Komisyon Adı | : | PLAN VE BÜTÇE KOMİSYONU |
Konu | : | Devlet Memurları Kanunu ile Bazı Kanun ve Kanun Hükmünde Kararnamelerde Değişiklik Yapılmasına Dair Kanun Teklifi (2/2731) münasebetiyle |
Dönemi | : | 28 |
Yasama Yılı | : | 3 |
Tarih | : | 04 .12.2024 |
CAVİT ARI (Antalya) - Sayın Başkan, değerli arkadaşlar; öncelikle ben de hepinizi saygıyla sevgiyle selamlıyorum.
Görüşülmekte olan kanun teklifi "Devlet Memurları Kanunu ile Bazı Kanun ve Kanun Hükmünde Kararnamelerde Değişiklik Yapılmasına Dair Kanun Teklifi" olarak isimlendirildi. Bu kanun teklifinin, özellikle kamuda görev yapan devlet memurlarıyla ilgili birtakım düzenlemeler ve özellikle de Anayasa Mahkemesi tarafından verilen iptal kararları sonrasında süreyi yetiştirebilmek, koruyabilmek adına genelde de hep son güne yakın tarihlerde getirilen bir düzenleme olduğunu ifade etmek istiyorum. Bu düzenleme içerisinde Anayasa Mahkemesinin iptal kararlarının, özellikle de sayısal anlamda çok fazla düzenlemenin iptal kararına dayalı olduğunu düşünürsek kanun yapma tekniğinizde bir sorun olduğunu öncelikle ifade etmek istiyorum. Özellikle de kanun hükmünde kararnamelerle yani Cumhurbaşkanı kararnamesiyle birçok düzenleme yapmanın daha kolay olduğunu ve hatta Meclisin baypas edildiğini düşünseniz de işte, yapılan işlerin yanlış olduğu bir bir ortaya çıkıyor; bu da sadece bunlardan birkaçına örnek. Bununla beraber, tabii, arada geçen sürede amacınıza uygun yapmak istediğiniz birçok düzenlemeyi de iptal edilmiş kanunlarla da yerine getirdiğiniz ve bu düzenlemeyle amaçladığınız işleri gerçekleştirdiğinizi de ifade etmek istiyorum.

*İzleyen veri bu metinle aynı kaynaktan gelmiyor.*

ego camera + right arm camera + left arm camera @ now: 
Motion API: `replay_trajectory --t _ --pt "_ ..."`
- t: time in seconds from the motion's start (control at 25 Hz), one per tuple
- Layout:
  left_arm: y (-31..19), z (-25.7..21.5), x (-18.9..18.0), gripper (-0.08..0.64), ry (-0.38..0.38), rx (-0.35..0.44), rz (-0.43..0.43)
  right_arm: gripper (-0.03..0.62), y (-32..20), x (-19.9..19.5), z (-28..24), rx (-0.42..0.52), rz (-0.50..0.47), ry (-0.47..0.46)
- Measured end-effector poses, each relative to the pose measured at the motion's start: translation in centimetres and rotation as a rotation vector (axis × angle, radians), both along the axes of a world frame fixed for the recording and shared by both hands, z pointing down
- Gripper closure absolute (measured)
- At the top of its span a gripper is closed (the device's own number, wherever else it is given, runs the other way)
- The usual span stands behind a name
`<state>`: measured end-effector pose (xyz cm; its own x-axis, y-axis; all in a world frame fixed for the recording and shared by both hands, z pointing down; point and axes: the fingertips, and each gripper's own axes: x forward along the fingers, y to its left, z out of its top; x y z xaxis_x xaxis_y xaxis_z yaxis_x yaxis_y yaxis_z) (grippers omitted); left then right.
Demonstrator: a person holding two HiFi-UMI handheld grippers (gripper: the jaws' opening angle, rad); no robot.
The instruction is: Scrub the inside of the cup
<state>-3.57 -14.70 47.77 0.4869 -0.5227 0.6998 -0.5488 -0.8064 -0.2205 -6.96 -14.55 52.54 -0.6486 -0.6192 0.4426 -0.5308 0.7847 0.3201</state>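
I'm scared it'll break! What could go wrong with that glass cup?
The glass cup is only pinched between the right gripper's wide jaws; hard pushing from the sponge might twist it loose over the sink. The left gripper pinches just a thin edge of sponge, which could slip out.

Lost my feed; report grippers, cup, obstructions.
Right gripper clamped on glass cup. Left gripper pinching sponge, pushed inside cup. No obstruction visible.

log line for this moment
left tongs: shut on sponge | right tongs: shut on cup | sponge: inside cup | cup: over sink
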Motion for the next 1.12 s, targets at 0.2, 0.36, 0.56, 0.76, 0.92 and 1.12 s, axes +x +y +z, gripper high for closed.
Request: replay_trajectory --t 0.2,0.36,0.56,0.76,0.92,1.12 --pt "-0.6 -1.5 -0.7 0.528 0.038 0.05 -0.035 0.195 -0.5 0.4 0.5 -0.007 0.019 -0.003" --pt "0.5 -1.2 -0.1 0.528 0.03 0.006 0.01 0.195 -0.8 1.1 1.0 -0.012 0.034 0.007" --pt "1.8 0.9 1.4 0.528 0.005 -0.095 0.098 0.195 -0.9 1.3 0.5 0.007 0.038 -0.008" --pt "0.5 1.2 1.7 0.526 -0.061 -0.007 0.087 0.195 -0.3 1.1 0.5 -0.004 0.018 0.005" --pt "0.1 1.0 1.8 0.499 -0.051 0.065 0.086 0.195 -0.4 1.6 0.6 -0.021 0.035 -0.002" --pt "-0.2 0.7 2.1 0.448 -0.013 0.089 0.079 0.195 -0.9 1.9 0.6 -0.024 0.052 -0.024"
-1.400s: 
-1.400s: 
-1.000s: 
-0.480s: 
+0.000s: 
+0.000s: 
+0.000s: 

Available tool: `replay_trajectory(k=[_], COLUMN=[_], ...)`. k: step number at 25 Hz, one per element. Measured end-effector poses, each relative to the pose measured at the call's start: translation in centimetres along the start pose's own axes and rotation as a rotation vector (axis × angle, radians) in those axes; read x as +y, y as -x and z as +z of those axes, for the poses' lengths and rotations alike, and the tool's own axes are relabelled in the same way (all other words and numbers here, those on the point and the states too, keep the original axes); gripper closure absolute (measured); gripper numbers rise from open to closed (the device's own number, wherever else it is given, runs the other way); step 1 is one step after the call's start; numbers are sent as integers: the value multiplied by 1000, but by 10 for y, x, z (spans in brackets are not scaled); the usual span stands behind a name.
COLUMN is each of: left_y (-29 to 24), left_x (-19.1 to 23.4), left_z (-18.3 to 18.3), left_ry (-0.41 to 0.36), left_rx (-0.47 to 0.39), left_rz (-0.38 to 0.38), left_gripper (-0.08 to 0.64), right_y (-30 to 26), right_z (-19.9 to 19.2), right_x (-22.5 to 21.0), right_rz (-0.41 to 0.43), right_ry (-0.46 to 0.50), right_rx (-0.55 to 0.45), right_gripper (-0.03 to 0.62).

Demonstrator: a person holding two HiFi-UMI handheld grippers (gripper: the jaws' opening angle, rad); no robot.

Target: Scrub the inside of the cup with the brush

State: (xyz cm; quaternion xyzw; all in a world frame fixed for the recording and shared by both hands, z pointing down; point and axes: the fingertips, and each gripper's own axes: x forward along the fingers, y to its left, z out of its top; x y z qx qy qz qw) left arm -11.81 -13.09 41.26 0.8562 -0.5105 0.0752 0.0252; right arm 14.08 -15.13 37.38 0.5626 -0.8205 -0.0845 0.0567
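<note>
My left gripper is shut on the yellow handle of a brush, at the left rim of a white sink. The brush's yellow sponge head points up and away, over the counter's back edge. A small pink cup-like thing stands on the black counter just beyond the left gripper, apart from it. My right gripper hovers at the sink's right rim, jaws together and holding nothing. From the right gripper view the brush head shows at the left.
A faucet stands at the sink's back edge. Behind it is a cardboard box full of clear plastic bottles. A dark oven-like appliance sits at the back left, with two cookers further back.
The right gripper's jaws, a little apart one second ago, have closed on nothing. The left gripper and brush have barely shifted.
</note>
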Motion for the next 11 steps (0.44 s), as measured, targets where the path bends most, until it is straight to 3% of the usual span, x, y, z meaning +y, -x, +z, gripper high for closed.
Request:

Bununla beraber, bu düzenleme içerisinde Anayasa'ya aykırılık teşkil eden bazı düzenlemelerin de yine olduğunu, bu, Anayasa'ya aykırılık teşkil ettiğini düşündüğümüz hususlara eğer dikkat etmezseniz bir süre sonra yine gelip burada bu konularla ilgili "Anayasa Mahkemesi iptal etti, iptal kararına istinaden bu düzenlemeleri yapıyoruz." dediğiniz günleri göreceğiz. Geçmişte hep benzer düzenlemeleri gördük. "Anayasa'ya aykırı, doğru değil." dediğimiz birçok düzenlemeyi buradan geçirmeye çalıştınız, sonuçta iptaller yaşandı, bunlara çok sayıda örnek gördük.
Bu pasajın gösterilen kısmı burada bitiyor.